▸ What you have to do:
The answer must be only the lines below from the one holding "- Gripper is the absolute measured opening" down to the one holding "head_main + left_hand", ends included, printed exactly; please omit all pictures.

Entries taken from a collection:
-- Opening Marker --
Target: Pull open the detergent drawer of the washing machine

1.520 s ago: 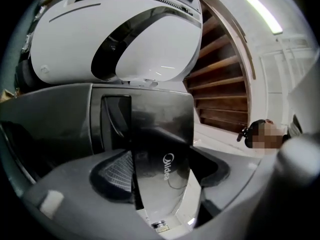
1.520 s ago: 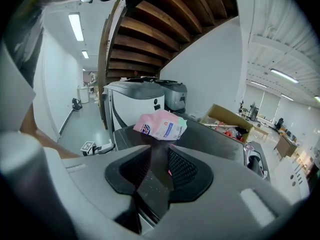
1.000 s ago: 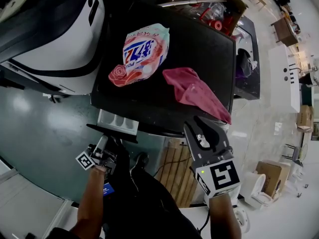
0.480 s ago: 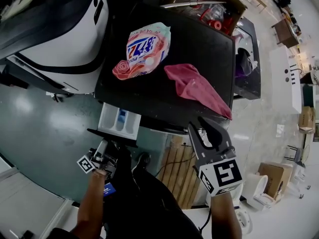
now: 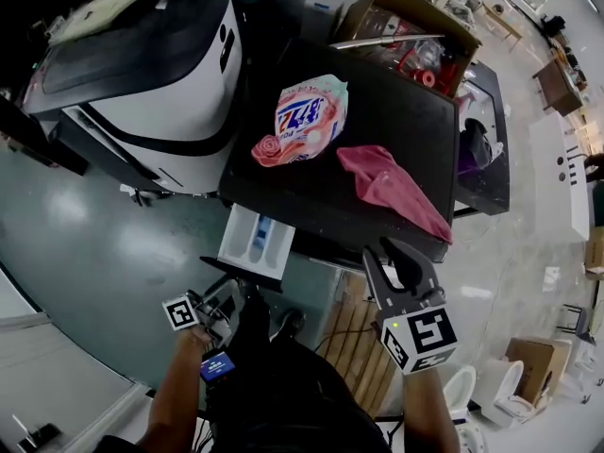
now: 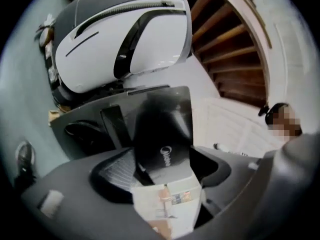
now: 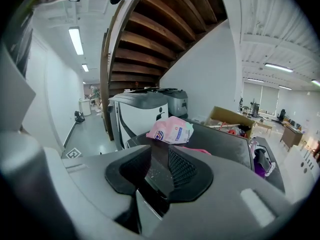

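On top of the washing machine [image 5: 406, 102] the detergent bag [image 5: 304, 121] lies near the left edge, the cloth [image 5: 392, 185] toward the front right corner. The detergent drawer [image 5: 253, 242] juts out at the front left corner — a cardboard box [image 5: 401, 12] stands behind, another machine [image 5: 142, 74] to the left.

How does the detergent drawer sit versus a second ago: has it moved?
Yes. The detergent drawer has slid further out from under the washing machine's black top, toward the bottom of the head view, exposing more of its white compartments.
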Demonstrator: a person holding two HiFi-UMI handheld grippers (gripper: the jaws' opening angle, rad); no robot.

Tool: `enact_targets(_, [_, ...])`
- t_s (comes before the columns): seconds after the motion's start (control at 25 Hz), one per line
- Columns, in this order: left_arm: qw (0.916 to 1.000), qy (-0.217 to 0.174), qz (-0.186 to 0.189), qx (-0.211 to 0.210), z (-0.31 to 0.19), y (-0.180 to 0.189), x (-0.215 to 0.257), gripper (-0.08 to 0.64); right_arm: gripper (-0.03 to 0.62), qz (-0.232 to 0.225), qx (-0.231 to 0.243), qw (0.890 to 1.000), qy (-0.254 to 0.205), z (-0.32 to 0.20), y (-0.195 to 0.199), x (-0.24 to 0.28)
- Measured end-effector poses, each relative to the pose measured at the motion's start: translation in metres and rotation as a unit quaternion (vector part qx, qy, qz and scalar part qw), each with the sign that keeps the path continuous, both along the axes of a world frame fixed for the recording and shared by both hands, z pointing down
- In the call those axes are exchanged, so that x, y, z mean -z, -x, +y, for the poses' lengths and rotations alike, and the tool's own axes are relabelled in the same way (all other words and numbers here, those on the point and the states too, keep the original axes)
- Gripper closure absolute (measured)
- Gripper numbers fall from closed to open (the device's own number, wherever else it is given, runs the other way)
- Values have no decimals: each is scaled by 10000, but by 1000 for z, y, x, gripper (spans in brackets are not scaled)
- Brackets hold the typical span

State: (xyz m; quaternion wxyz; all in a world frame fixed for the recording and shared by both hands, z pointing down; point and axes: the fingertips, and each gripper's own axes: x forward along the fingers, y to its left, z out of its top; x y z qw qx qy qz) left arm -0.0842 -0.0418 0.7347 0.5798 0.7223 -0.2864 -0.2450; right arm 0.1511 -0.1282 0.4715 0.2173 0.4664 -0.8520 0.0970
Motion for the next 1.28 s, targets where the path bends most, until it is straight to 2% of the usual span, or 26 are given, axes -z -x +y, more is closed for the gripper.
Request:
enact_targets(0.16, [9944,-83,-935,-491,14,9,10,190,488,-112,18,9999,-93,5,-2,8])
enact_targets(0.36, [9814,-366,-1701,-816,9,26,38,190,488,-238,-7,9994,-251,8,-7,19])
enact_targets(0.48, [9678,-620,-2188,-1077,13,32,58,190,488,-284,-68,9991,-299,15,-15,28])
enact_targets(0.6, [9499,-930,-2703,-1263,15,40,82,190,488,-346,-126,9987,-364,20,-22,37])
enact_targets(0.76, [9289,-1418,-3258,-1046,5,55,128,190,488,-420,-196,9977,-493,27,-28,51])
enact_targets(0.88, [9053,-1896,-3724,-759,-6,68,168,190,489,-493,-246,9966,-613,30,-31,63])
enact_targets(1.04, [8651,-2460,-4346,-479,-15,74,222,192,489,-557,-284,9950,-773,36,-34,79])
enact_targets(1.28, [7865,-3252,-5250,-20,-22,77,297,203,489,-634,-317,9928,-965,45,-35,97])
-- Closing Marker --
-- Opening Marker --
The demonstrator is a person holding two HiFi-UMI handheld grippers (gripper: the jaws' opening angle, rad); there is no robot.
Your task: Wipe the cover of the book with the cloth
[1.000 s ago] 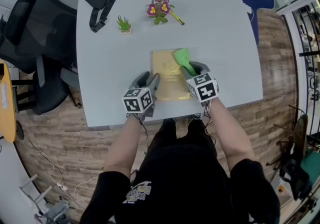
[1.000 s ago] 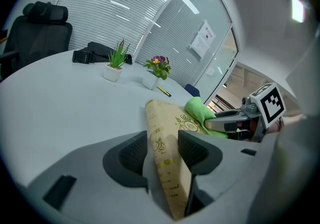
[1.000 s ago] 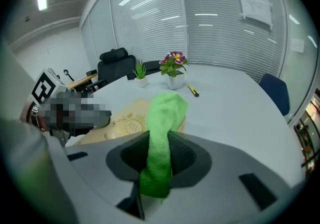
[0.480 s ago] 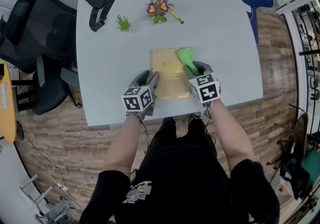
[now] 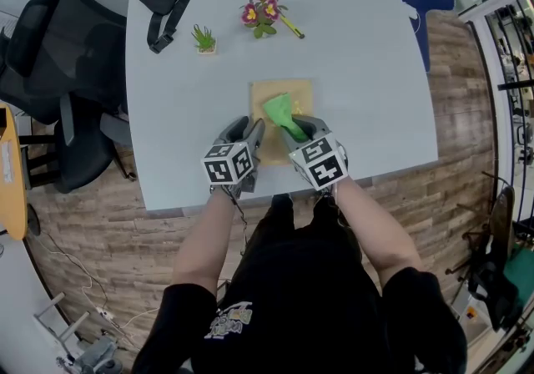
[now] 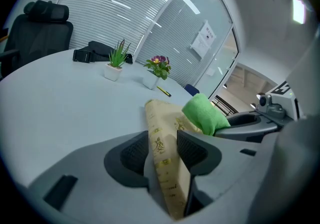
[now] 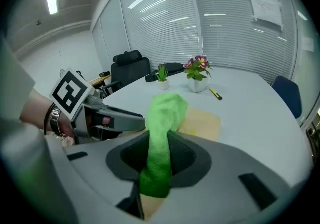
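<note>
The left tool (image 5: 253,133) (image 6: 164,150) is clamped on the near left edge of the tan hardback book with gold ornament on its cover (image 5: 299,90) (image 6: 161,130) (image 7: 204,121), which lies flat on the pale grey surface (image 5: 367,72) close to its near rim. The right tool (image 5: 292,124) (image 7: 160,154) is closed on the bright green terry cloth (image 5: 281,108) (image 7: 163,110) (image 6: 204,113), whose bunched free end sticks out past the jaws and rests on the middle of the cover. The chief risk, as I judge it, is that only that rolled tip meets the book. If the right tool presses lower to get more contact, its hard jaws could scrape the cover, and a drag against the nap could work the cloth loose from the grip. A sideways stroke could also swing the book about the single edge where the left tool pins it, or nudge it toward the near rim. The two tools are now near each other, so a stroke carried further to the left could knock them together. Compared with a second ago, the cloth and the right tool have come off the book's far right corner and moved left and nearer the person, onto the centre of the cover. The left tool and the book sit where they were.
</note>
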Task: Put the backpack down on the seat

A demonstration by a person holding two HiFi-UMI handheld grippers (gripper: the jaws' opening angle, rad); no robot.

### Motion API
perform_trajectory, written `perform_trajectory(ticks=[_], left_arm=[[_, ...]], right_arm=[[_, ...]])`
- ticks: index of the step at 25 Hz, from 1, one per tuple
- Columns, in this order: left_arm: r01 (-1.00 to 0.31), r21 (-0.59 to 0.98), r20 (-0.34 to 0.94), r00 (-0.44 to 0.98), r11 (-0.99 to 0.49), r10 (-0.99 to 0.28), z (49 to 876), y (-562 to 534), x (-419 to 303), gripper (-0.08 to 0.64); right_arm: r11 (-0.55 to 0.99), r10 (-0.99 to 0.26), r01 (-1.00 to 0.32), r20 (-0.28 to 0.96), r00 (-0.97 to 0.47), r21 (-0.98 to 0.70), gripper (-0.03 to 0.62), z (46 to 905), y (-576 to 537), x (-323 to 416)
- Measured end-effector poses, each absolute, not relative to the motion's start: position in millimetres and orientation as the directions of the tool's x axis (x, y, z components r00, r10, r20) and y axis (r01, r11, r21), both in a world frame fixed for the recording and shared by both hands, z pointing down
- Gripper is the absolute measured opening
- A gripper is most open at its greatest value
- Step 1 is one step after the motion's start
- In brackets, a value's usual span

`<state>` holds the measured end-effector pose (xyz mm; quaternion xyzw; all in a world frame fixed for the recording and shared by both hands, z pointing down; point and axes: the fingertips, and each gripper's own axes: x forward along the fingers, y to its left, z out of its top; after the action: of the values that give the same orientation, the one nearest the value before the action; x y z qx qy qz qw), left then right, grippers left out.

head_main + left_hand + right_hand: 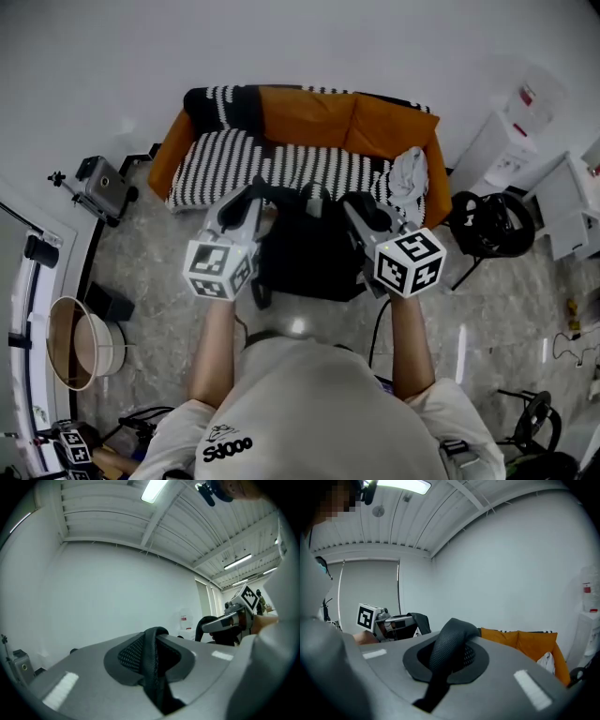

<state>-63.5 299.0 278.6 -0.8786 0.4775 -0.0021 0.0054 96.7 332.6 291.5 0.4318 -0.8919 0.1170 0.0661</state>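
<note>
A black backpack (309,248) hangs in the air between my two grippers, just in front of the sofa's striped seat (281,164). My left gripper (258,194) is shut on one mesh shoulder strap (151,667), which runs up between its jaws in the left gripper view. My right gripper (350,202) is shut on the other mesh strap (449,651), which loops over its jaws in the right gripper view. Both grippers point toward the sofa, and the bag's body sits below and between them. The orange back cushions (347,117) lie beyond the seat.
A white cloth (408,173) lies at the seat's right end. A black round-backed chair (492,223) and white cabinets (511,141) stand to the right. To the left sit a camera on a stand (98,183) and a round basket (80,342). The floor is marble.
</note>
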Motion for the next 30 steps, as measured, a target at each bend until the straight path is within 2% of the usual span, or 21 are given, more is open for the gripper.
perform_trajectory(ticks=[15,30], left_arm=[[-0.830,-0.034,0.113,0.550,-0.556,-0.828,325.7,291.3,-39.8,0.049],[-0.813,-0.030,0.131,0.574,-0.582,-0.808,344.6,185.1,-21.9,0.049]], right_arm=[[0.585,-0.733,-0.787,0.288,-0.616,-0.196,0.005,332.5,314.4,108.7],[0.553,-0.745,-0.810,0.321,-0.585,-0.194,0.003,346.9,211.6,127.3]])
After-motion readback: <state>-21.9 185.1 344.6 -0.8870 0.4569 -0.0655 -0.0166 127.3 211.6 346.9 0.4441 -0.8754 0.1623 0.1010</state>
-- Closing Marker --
▸ Worked solution:
- Gripper is the absolute measured opening
- A gripper is most open at its greatest value
- Step 1 is one step after the motion's start
- In brackets, a value's usual span

`<state>` holds the measured end-effector pose (xyz mm; quaternion xyzw; all in a world frame fixed for the recording and shared by both hands, z pointing down; point and axes: the fingertips, and each gripper's own axes: x forward along the fingers, y to its left, z out of its top; after the action: of the values that give the same orientation, the one nearest the value before the action; x y z qx qy qz qw), left then right, grippers left out.

head_main + left_hand + right_hand: 

This finishes the response to the exercise.